SuperHOT-13B-8K-No-RLHF-Test
Property | Value |
---|---|
License | MIT |
Author | kaiokendev |
Base Model Size | 13B parameters |
Context Length | 8192 tokens |
What is superhot-13b-8k-no-rlhf-test?
SuperHOT prototype 2 is an advanced NSFW-focused LoRA model built on a 13B parameter base model, featuring extended context length capabilities up to 8K tokens. This version implements custom positional encoding without RLHF, offering improved performance and flexibility.
Implementation Details
The model utilizes a specialized training configuration with dilated RoPE (DoPE) positional encoding, trained on 1200 samples over 3 epochs. The implementation includes custom monkey-patch requirements for proper functionality at extended context lengths.

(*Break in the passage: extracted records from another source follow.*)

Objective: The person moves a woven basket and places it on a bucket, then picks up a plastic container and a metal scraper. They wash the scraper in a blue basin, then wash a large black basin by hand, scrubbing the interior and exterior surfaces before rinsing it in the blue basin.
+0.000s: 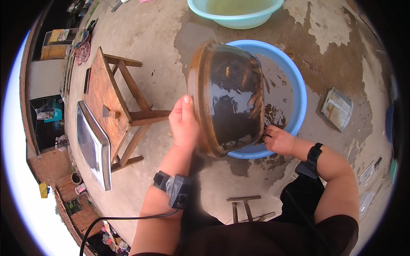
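Note:
A dark brown glazed earthenware basin (pixel 235 96) is held tipped on its side, its thick tan-brown rim to the left and its base to the right. My left hand (pixel 184 123) grips that rim, thumb lying on the outer face. At the lower edge of the base, my right hand (pixel 279 140) has its fingers curled against the pot; the fingertips are partly hidden. Below it stands a blue plastic tub (pixel 299 99) with murky water and dark bits inside. The pot covers the tub's left side, and its own inside faces away from me.
A wooden table (pixel 109 105) at left bears a scraper (pixel 110 112) and a shiny rectangular tray (pixel 94 147). A pale green basin (pixel 246 20) of cloudy water stands ahead. At right lies a metal dustpan (pixel 338 108) on wet concrete. Beneath me is a low wooden stool (pixel 244 199).

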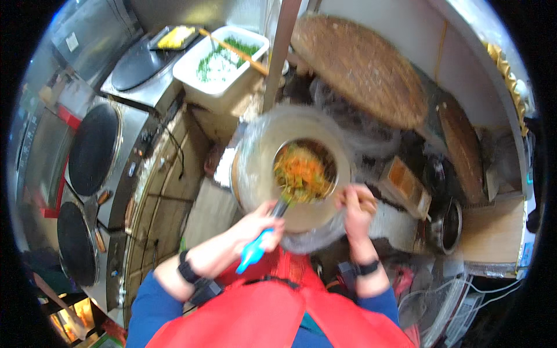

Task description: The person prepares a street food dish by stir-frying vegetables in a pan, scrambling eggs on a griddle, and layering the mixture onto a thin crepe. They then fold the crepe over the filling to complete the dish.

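A metal bowl (336,182) of shredded vegetables (303,170), orange and green, sits on a round pale surface (261,182) with clear plastic around its edge. My left hand (263,226) grips a utensil (256,251) by its blue handle. The dark shaft of this utensil runs into the near side of the vegetables, which hide its tip. My right hand (357,209) is blurred, with curled fingers, just right of the bowl's near rim. Whether it touches or holds the rim cannot be made out.
Round black griddles (93,150) line the left counter. Behind them stands a white tub (182,71) of chopped greens, a wooden stick (239,52) across it. A large woven round board (361,69) leans at back right. An oblong container (404,187) stands right of my hand.
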### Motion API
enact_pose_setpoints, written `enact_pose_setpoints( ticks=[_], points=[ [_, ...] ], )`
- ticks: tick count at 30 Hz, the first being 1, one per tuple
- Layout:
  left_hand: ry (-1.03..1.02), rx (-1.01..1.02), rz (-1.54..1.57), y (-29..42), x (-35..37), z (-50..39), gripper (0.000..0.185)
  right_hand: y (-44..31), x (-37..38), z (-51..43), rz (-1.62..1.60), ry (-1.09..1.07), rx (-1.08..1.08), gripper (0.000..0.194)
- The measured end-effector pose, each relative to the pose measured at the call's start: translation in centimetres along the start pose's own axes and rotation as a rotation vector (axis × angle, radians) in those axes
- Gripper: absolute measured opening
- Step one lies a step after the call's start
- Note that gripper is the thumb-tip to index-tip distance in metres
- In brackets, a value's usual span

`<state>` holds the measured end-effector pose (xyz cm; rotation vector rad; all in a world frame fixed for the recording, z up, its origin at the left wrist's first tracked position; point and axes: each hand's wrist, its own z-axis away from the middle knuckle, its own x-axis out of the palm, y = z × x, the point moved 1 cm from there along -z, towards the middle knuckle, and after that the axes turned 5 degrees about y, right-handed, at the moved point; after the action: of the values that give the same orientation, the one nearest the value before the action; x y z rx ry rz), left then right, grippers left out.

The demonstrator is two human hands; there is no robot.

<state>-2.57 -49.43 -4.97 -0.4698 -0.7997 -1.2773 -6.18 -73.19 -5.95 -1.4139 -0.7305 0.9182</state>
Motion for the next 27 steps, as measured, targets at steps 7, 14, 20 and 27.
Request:
enact_pose_setpoints(
  ticks=[7,14,20,27],
  points=[
    [0.024,-0.017,-0.105,-0.4,-1.8,-0.4,0.06,-1.2,-0.1,-0.1,-0.093,-0.002,-0.015,0.009],
    [-0.017,-0.035,-0.05,0.2,-2.8,0.5,0.063,-1.7,0.0,-0.6,-0.05,-0.022,0.009,0.013],
    [-0.067,-0.059,-0.064,0.8,-2.8,0.4,0.062,-2.5,-0.5,-1.3,0.042,-0.134,-0.031,0.009],
    [-0.021,-0.063,-0.083,0.6,-3.6,0.5,0.062,-2.8,-0.6,-1.3,0.014,0.011,-0.073,0.009]
  ],
)
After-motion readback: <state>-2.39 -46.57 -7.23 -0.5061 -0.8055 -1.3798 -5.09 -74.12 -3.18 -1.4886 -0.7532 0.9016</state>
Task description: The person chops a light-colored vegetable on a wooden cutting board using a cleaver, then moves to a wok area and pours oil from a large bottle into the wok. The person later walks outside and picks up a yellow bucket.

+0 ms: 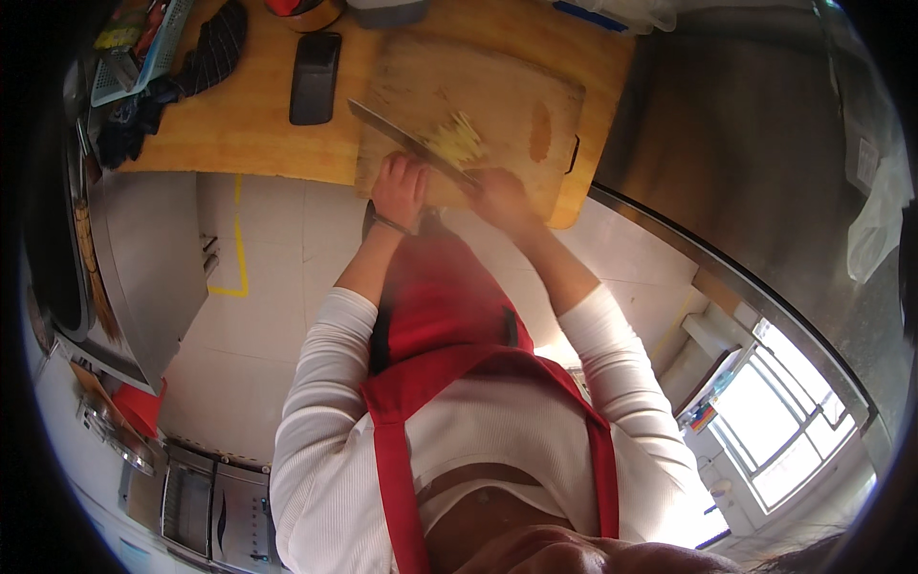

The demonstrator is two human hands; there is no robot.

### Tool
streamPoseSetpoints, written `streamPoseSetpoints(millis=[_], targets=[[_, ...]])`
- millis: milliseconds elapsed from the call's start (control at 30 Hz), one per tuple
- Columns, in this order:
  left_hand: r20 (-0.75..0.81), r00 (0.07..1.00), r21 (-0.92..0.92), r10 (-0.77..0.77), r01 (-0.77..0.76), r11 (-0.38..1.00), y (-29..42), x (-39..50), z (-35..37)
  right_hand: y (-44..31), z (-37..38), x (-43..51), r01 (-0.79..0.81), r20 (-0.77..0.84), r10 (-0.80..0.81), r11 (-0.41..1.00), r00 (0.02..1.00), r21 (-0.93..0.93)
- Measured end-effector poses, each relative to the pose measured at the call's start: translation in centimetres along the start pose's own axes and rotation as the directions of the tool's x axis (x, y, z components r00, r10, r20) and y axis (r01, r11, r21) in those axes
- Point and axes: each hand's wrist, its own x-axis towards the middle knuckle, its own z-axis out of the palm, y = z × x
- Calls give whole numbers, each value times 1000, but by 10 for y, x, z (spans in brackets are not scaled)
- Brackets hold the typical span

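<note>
A wooden cutting board (495,82) lies on the wooden worktop before me. My right hand (502,197) is closed around the handle of a wide-bladed kitchen knife (401,136), whose blade slants up to the left across the board. Just beyond the blade lies a small heap of pale yellow shredded food (459,138). My left hand (401,185), fingers bent, is at the board's near edge on the near side of the blade. Whether its fingers hold anything or touch the knife cannot be told.
Left of the board lies a black smartphone (315,79). A dark cloth (215,50) and a light blue plastic basket (159,54) are at the far left. A tub (387,11) stands behind the board. A metal counter (717,136) with plastic bags adjoins on the right.
</note>
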Motion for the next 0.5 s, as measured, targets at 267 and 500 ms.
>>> streamPoseSetpoints(millis=[267, 500], targets=[[35, 999, 11, -11, 11, 1000, -6, -3, 2, -3, -17, -1, 18, -31, -13, 984, 999, 179], [28, 999, -48, -17, 18, 999, -1, 1, -1, 0, 20, 10, 20, -114, -14, 999, 993, 49]])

- Learning rate: 3e-4 with AdamW optimizer
- LoRA rank: 2, Alpha: 8
- Trained modules: q_proj, k_proj, v_proj, o_proj, and all bias
- Position embedding scaling factor: 0.25
Core Capabilities
- Extended context handling up to 8K tokens
- Optimized positional encoding for improved performance
- Available in multiple formats (GGML, CUDA, CUDA 32g)
- Efficient 4-bit quantization support
Frequently Asked Questions
Q: What makes this model unique?
The model's distinctive feature is its ability to handle extended context lengths up to 8K tokens through custom positional encoding implementation, while maintaining NSFW capabilities without RLHF constraints.
Q: What are the recommended use cases?
This model is specifically designed for NSFW content generation with extended context requirements, particularly useful in scenarios requiring long-form content generation with consistent context maintenance.